< BACKMake Note | BookmarkCONTINUE >
152015024128143245168232148039199167010047123209178152124239215162148047091222021048126046

Site Management Tools

The following Python tools are used to manage Web sites. They implement several functions that simplify the daily tasks performed by webmasters, such as dead link checking, and object publishing.

WebDAV/PyDAV

WebDAV (World Wide Web Distributed Authoring and Versioning) is a set of extensions to the HTTP/1.1 protocol, which allows users to collaboratively edit, manage, and update files safely on remote Web servers. It was developed by the WebDAV working group of the Internet Engineering Task Force (IETF).

WebDAV provides a standard infrastructure for asynchronous collaborative authoring across the Internet in order to turn the Web into a collaborative environment.

WebDAV has the following core features: Metadata management, Name space management, Collections, Overwrite prevention, Version management, Access Control, and Locking (concurrency control).

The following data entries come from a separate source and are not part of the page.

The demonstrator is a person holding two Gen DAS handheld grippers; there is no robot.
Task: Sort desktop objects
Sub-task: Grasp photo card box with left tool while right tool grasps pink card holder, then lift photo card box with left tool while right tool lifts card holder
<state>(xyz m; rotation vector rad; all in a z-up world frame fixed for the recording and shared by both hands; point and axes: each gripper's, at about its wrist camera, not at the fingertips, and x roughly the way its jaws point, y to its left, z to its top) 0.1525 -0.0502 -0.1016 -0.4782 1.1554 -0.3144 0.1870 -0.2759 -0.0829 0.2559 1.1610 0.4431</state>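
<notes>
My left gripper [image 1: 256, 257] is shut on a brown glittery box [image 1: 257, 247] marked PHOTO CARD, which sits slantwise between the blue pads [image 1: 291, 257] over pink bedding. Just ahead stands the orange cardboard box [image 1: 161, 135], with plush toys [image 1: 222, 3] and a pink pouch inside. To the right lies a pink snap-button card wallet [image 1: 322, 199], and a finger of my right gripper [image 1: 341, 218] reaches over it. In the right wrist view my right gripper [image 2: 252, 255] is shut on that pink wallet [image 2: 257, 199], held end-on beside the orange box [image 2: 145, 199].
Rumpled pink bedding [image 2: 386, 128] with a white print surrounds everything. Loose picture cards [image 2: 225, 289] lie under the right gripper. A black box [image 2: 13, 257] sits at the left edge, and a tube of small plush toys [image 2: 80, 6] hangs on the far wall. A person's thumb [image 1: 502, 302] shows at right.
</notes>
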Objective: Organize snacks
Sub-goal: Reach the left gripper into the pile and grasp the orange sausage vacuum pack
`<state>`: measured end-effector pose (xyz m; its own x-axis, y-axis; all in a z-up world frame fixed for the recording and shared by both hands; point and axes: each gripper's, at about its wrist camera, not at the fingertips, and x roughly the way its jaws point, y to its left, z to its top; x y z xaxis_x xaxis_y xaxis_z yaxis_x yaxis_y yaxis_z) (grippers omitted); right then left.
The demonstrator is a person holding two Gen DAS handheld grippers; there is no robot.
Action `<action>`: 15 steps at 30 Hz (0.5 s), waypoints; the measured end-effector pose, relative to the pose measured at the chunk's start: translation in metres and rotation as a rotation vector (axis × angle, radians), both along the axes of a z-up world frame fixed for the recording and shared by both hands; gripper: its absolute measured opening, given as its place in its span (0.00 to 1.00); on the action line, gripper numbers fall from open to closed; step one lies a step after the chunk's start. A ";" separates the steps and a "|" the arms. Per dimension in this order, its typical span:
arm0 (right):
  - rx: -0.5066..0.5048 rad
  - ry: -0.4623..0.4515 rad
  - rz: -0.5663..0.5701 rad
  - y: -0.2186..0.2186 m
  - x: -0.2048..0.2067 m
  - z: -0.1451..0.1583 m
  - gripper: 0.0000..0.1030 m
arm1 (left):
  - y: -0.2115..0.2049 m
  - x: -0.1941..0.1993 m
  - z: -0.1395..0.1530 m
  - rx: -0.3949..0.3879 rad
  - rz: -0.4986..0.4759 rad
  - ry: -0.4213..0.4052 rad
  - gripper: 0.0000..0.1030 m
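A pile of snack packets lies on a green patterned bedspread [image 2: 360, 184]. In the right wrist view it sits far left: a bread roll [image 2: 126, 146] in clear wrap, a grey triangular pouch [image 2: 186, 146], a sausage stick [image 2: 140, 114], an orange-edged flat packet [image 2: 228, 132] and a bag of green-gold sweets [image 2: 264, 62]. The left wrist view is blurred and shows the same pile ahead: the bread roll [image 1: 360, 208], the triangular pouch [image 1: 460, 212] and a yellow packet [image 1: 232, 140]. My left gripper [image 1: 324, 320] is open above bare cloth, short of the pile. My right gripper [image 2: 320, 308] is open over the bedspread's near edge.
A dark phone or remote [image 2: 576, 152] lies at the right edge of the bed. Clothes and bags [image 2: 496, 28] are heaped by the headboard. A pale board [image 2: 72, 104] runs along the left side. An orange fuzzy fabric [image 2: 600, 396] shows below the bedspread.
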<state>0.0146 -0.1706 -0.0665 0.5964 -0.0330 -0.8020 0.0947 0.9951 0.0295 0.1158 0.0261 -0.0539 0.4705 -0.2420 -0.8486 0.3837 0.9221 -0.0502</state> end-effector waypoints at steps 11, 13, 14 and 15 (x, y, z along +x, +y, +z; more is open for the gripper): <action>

For more information about WebDAV, check out its Web site at

http://www.webdav.org

PyDAV is a WebDAV (also known as DAV) server implemented in Python. Check out its Web site at the following address:

http://sandbox.xerox.com/webdav/

Zebra

Zebra is an XML-based preprocessing language that offers a compact syntax for expressing common Web design patterns. Similar to Zope, Zebra is a templating system that is able to preprocess Python code. Therefore, developers don't need to stick to the details of the language before starting a nice design. For more information, check out the following site:

http://zebra.sourceforge.net/

httpd_log

The HTTPD logfile reporting tool (httpd_log) is a graphical Web statistics tool that analyzes HTTP log files and generates a page of summary information, complete with statistical graphs. Richard Jones developed this tool.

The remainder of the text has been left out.